Addition of Angular Momenta

For a coupled state: \(|s_1s_2sm_s\rangle\). \(\vec{S}_{1,2}^2|sm\rangle = \hbar^2 s_{1,2}(s_{1,2}+1)|sm\rangle = \hbar^2\frac{3}{4}|sm\rangle\). \(\vec{S}^2|sm\rangle = \hbar^2 s(s+1)|sm\rangle\) and \(S_z|sm\rangle = \hbar m|sm\rangle\). What are the possible \(s\) and \(m_s\)? \(s=|s_1-s_2|,|s_1-s_2+1|,\cdots,|s_1+s_2|\), \(|m_s|\leq s\).

\(\vec{S}^2 = (\vec{S}_1+\vec{S}_2)^2 = \vec{S}_1^2+\vec{S}_2^2 + 2S_{1z}S_{2z}+S_{1+}S_{2-}+S_{1-}S_{2+}\). So, \(\vec{S}^2|++\rangle = 2\hbar^2\frac{3}{4}|++\rangle + 2\hbar^2 \frac{1}{4}|++\rangle + 0|?-\rangle + |-?\rangle = 2\hbar^2|++\rangle\). Similarly, \(\vec{S}^2|--\rangle = 2\hbar^2|--\rangle\). For \(\vec{S}^2|+-\rangle = \frac{3}{2}\hbar^2|+-\rangle - \frac{1}{2}\hbar^2 + \hbar^2|-+\rangle = \hbar^2|+-\rangle + \hbar^2|-+\rangle\). Thus, the matrix representation is,

\begin{align*} \vec{S}^2 \doteq \hbar^2\begin{pmatrix} 2 & 0 & 0 & 0 \\ 0 & 1 & 1 & 0 \\ 0 & 1 & 1 & 0 \\ 0 & 0 & 0 & 2 \end{pmatrix}. \end{align*}

Diagonalizing this matrix, we see that we get eigenvalues \(\lambda=2\hbar^2,0\) with \(2\hbar^2\) triply degenerate.

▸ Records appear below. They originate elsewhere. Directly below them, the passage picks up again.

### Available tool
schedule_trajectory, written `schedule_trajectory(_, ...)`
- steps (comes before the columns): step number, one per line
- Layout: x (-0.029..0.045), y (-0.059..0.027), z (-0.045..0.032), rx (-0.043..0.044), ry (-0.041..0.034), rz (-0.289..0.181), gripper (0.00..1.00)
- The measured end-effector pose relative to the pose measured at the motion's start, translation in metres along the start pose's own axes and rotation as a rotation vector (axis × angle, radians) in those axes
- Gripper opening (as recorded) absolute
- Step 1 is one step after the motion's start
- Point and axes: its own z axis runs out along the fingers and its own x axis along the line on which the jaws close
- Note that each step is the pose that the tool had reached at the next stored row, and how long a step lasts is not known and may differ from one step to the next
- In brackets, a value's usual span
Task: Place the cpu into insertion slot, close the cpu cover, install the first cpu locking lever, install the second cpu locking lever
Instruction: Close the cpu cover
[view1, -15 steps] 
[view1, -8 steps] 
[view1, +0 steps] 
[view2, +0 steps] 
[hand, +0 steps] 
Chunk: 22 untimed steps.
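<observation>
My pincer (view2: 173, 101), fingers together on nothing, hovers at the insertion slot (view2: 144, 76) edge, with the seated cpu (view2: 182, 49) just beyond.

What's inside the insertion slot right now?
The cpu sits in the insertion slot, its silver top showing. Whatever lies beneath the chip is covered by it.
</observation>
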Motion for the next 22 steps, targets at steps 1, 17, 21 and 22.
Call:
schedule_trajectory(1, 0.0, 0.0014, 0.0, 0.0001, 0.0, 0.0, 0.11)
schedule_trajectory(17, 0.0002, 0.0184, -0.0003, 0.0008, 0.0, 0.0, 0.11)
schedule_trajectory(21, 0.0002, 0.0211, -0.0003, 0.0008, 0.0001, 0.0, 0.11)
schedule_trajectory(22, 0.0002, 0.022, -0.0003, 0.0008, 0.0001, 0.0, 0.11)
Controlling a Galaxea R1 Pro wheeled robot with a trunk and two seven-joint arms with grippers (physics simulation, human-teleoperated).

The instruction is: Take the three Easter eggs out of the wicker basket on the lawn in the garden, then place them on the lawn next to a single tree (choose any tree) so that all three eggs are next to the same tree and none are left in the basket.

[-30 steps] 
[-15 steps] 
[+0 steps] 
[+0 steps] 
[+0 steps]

We then get \(|11\rangle = |++\rangle, |1-1\rangle = |--\rangle, |10\rangle = \frac{1}{\sqrt{2}}(|+-\rangle+|-+\rangle), |00\rangle = \frac{1}{\sqrt{2}}(|+-\rangle - |-+\rangle)\). These give the triplet and singlet states.

\(\frac{\vec{S}^2-\vec{S}_1^2-\vec{S}_2^2}{2} = \vec{S}_1\cdot\vec{S}_2\) and \(S_{1z}+S_{2z} = S_z\). \(H=A(S_{1z}+S_{2z}) + B\vec{S}_1\cdot\vec{S}_2 = AS_z + B\frac{\vec{S}^2-\vec{S}_1^2-S_2^2}{2}\). The energy levels are then, \(\hbar Am_s + B\frac{\hbar^2 s(s+1)-\hbar^2 s_1(s_1+1) -\hbar^2 s_2(s_2+1)}{2} = \hbar Am_s + \frac{B\hbar^2}{2}\left[s(s+1)-\frac{3}{2}\right]\).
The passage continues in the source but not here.